Language? Seems like the only thing I am comfortable with.
But...
If 100 is the full mark in terms of proficiency, 40 would most probably be the highest for me.

You know sometimes you really dont wanna listen to such stories. But so unfortunately you are surronded with them.
You have siblings and  cousins who struck straight As in their public exam and remained top students during their scholar life.
You have cousins who work as accountant and lawyer and earn a considerable sum of money each month.
You have cousin who was the runner up of math competition at the national level.
You have friends from primary school are now lawyer-and-doctor-to-be and speak effing good English.
You have parent's friends child who scores 3.96 in S'pore college and prepares for scholarship application to study abroad.

Wow, spectacular? Cant deny. Who are you then?  You remain the comparison of them so it shows a terribly great contrast.
I am not a top student. Never. I obtained normal or probably low grade.
I dont work now. Even if i do, the pay may probably be sufficient only for each month's expenses.
I didnt take part in any competition. None of the trophy in the cabinet belongs to me.
I am just a El students. The farrest i can go will probably be higher educator. How much money do you think I can make? And I speak terrible English.
Scholarship? Can only be in my dream perhaps.

Remorseful? I am. I never strived? No, I did. But just people strive double or maybe triple than i did. I am not blaming or what. oh wait, maybe i am. But just dont know why  am I always not the lucky one, why am I always the insignifacant one. Then what do you do? You hide in the corner, begin self-doubting and see your confidence ebbing or vanishing gradually.

It is not something personal. Sometimes you just feel like you dissapoint your parents. Becasue when they talk about you in front of the relatives and  their friends, they got nothing to be proud of. Like erm... this is my second daughter and she studies EL in university.
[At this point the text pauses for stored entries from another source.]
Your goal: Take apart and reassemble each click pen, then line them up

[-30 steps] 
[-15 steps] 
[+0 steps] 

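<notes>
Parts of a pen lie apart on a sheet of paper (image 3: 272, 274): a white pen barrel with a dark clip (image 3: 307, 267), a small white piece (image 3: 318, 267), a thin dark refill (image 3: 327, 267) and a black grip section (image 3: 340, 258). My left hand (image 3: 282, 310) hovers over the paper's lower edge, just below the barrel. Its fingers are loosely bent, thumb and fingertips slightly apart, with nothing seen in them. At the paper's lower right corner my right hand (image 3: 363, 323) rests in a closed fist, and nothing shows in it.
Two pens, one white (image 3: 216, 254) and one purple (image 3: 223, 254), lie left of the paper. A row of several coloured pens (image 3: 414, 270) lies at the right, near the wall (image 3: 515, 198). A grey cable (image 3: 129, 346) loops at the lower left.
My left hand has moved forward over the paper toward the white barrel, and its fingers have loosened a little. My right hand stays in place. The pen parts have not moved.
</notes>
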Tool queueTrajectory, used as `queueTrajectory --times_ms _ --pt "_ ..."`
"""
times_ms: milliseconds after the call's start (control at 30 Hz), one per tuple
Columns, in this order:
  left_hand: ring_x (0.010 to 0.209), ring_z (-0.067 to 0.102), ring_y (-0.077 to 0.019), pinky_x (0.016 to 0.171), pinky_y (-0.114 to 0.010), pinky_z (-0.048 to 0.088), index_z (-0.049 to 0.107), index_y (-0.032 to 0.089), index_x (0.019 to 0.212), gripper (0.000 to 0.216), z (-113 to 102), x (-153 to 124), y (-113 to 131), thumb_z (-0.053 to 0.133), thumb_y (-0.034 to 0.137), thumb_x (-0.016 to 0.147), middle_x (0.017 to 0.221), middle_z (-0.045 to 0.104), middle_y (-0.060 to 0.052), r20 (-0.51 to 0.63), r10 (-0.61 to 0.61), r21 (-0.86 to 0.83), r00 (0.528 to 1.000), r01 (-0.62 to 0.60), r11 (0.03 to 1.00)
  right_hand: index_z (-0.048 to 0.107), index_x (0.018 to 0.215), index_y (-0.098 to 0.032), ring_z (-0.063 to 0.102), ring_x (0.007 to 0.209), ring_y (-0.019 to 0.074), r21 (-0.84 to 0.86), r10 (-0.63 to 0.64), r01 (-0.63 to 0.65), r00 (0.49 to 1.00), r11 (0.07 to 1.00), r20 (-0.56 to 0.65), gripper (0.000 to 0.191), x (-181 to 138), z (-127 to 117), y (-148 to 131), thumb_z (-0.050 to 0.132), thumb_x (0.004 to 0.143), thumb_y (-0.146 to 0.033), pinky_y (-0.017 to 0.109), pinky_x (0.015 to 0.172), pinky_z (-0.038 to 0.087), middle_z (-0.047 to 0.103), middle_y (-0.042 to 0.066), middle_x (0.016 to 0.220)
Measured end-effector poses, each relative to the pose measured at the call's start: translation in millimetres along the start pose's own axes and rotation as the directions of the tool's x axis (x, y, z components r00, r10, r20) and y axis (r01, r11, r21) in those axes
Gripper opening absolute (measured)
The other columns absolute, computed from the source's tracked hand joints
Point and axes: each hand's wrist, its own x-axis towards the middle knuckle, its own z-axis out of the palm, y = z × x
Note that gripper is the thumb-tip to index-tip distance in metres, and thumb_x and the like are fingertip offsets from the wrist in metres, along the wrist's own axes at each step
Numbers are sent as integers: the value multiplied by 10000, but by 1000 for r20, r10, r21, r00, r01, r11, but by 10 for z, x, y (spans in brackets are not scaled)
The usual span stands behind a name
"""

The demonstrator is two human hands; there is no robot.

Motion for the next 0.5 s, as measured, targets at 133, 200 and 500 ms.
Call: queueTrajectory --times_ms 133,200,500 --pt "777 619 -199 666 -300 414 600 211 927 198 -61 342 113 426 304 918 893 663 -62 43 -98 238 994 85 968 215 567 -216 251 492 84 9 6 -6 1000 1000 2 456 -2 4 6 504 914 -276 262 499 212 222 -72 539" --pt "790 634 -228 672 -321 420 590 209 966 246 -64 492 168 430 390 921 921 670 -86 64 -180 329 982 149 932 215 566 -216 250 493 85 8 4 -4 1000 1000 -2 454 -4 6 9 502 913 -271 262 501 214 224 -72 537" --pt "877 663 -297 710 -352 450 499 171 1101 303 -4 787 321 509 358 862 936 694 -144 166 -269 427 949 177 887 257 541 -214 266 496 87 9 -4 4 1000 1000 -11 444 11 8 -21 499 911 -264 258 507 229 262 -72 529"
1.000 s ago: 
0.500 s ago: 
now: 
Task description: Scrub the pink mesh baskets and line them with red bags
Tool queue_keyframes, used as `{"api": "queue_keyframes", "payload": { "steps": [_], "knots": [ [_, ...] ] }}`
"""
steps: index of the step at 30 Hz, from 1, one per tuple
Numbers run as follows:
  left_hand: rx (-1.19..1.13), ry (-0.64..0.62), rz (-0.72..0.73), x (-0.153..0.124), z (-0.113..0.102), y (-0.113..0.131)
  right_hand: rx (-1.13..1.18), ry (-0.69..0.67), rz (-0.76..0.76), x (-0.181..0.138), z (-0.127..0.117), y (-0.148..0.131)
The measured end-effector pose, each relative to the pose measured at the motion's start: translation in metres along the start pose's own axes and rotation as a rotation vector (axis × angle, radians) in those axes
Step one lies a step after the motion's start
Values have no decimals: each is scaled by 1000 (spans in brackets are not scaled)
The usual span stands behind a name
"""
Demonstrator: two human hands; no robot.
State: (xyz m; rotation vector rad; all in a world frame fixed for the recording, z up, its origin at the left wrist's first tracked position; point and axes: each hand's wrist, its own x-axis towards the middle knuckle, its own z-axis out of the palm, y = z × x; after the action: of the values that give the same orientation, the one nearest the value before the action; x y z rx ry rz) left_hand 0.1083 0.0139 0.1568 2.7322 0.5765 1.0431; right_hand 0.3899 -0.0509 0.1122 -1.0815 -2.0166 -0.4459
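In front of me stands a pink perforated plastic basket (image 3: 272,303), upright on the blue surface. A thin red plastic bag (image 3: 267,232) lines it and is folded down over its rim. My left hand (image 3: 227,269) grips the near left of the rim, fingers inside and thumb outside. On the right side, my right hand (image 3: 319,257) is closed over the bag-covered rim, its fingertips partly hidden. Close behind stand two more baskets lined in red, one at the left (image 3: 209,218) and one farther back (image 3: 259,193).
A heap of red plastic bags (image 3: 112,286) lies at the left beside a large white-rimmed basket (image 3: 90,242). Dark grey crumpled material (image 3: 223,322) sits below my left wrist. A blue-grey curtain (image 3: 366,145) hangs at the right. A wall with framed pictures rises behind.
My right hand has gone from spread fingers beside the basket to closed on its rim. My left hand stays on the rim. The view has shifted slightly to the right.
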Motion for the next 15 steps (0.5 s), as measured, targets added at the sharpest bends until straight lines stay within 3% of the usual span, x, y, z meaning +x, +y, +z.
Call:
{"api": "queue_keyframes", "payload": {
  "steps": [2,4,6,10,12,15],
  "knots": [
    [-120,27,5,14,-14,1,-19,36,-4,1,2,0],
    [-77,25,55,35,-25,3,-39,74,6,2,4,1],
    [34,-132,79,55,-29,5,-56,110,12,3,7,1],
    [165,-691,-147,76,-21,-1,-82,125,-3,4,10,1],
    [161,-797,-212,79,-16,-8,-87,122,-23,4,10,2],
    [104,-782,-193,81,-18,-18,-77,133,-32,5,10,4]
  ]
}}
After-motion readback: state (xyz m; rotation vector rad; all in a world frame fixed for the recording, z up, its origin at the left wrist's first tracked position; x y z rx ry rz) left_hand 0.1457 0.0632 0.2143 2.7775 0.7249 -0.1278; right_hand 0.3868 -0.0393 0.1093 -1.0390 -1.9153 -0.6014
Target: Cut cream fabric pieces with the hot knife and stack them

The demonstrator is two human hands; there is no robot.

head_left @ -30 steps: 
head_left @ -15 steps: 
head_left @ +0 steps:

Full stop. That's it. You understand that? You can call it vanity but deep down inside every parents' heart, there is just something they dont speak out but do potray in their faces, isnt it?

Sigh. It's time to get up and think over it again.

Nights peeps.

Tuesday, November 23, 2010

=(

My heart aches inexplicably,
Reading those comments in your profile.
My heart aches inexplicably,
Thinking you are holding her hand, and going for a date.